Cool, good to see some colorful WebVR stuff coming out of Google Experiments. Hopefully that means WebVR will be making from Chromium to Chrome soon =)


I'm excited for the day that I can put on VR through my phone or computer and shop Amazon with hand gestures and voice. Or look through all the pictures and videos I have stored and fly through memories.

I know we're still a far way away, but this is definitely a step in the right direction - great job Google!


So this prompted me to pickup my daydream that I got for free with my phone again after a few months, and I looked back through some old "photosphere" photos I made.

It's one thing to look at old pictures, it's another to be able to stand in your old house the day after you moved in, to be able to go back to the beach where you went on vacation a few years ago, to be able to stand outside your old house in the woods in the dead middle of fall.

It instantly brought me back to those times in a way that normal photos or videos ever could, and when I made those photospheres I had no idea that I would be able to one day view them in a VR headset!


thanks for painting that scenario - that would be really cool.


/s? FTFY

Maybe you weren't joking. That's the even more scary thing.

Personally I like to hop on my bicycle and meet real people in the real world.

I don't even know what to think about VR at this point. :/


Now this is the mindset that I don't understand. Why can't you like both VR and real life? People made this same complaint for computers, the internet, gaming, and so on. But all of these technologies can augment your socialization.


You like meeting real people, they like VR. What's so difficult to understand?

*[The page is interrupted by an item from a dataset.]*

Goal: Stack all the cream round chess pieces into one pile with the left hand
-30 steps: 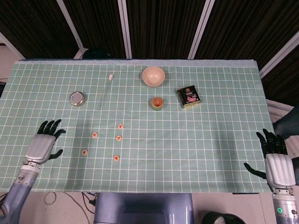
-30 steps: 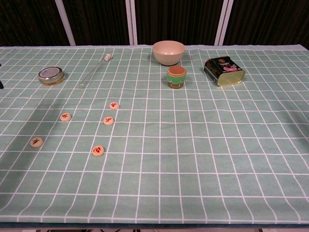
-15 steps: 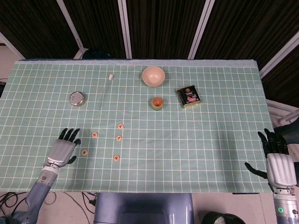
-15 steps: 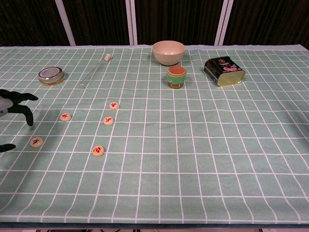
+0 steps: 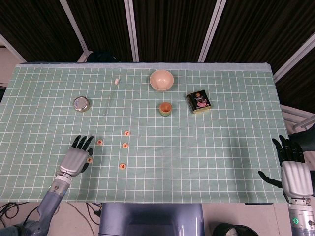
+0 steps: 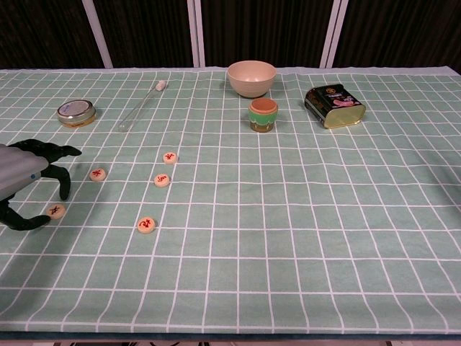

That is a funny domain. Why it exists?


Top Level Domains have been available for sale for some time now. Google purchased .google, and registered a blog domain under that.


I have a vive and what I don't understand is why I need to use chromium or nightly firefox to view this content when it is out on official mobile builds. Does anyone know why this hasn't made it into official desktop builds yet?


It could still be quite buggy with Oculus and Vive hardware. They have only enabled WebVR in "Cardboard" mode on mobile which has a much smaller surface area.


It would be awesome to have a Chrome version with GearVR integration.


There's actually a couple of Chromium-based browsers on there, Samsung Internet for GearVR which has been out and quite popular for 360 video watching (Youtube.. etc.), and Oculus just came out with theirs.